Abbozzai un sorriso dirigendomi in bagno e pescando dalla busta una maglietta nera. Mi sfilai quella bianca gettandola nel cestino dell'immondizia, indossando quella nuova. Velocemente gettai via anche il resto dei vestiti da ''laboratorio'' e infilai il jeans e la felpa nera, insieme alle scarpe da ginnastica. Uscì dal bagno, felice di avere, dopo tanto tempo, un po' di colore.

-Grazie, dottoressa.- Le dissi mentre mi spingeva verso la porta, mi fermai un secondo per osservarla.

Lei mi sorrise e io ricambiai. -Iris, è il mio dovere.-

Non capii il senso della sua risposta, ma mi limitai a sorridere, varcando quella porta tanto odiata.
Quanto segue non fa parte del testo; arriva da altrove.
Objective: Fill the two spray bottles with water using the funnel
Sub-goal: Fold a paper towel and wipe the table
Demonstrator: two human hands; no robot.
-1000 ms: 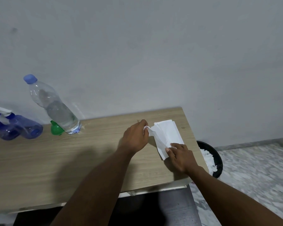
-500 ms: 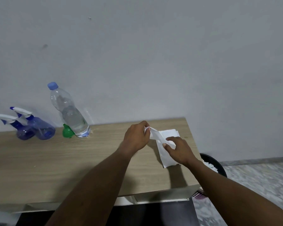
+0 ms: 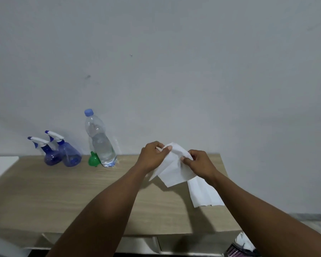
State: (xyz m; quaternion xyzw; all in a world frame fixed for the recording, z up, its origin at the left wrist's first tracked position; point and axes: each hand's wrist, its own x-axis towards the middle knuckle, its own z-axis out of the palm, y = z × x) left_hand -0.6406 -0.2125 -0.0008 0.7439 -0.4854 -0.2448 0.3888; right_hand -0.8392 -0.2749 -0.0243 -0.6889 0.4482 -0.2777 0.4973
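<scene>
Two blue spray bottles (image 3: 63, 154) with white triggers stand side by side at the back left of the wooden table (image 3: 63, 197). To their right lies a green funnel (image 3: 94, 160), against a clear water bottle (image 3: 101, 145) with a blue cap, partly full. My left hand (image 3: 152, 154) and my right hand (image 3: 198, 163) both pinch a white tissue (image 3: 172, 171) and hold it lifted above the table's right part.
More white tissues (image 3: 205, 193) lie on the table under my right forearm. A grey wall rises right behind the table. A bin with white paper (image 3: 242, 246) stands on the floor at the lower right. A white surface (image 3: 0, 166) adjoins the table's left end.
Both hands have lifted one tissue off the stack and spread it in the air. The camera has tilted up and panned left, so the bottles sit nearer the centre.
</scene>
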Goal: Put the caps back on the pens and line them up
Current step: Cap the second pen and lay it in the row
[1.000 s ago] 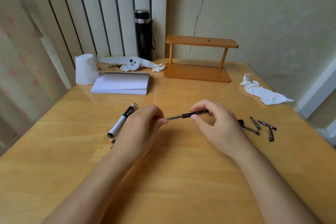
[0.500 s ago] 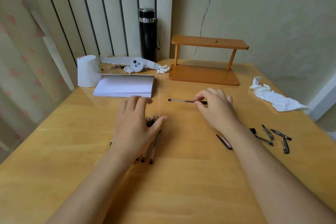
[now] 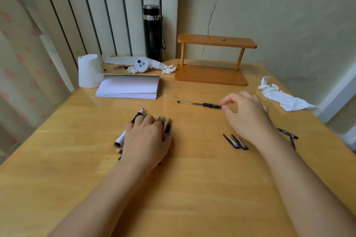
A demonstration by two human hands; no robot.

La dottoressa mi guidò lungo diversi corridoi, quel luogo sembrava un terribile labirinto. Quando finalmente uscimmo dall'edificio mi accorsi che Carson City, negli anni in cui ero stata rinchiusa, era cambiata totalmente. Era come se fosse invecchiata di colpo, era troppo silenziosa e non c'era un anima viva in quella strada. I negozi di fronte al parcheggiò erano abbandonati, con delle erbacce che fuoriuscivano dalle vetrate rotte.

-Cos'è successo qui?- chiesi alla dottoressa, mentre ci avvicinavamo alla sua macchina. -Dove sono tutti?-

La dottoressa aprì lo sportello, prima di entrare mi guardò. -E' un informazione riservata, Iris. Per il tuo bene è meglio se rimani all'oscuro di tutto.-

Stavo per replicare quando un urlo stridulo e agghiacciante irruppe in quella quiete innaturale. Fissai la dottoressa Stark con un nodo alla bocca dello stomaco.

-Entra in macchina.- disse avviando il motore e chiudendo lo sportello.

Corsi al lato del passeggero filando nell'auto senza fiatare. Sprofondai nel sedile scossa. La dottoressa uscì dal parcheggiò, tamburellando le dita con nervosismo sul volante. Evitai appositamente di guardare fuori dal finestrino, non volevo osservare quella città fantasma così familiare. Chiusi gli occhi pregando che quel viaggio finisse presto.

Sentii la serratura della macchina serrarsi con un click.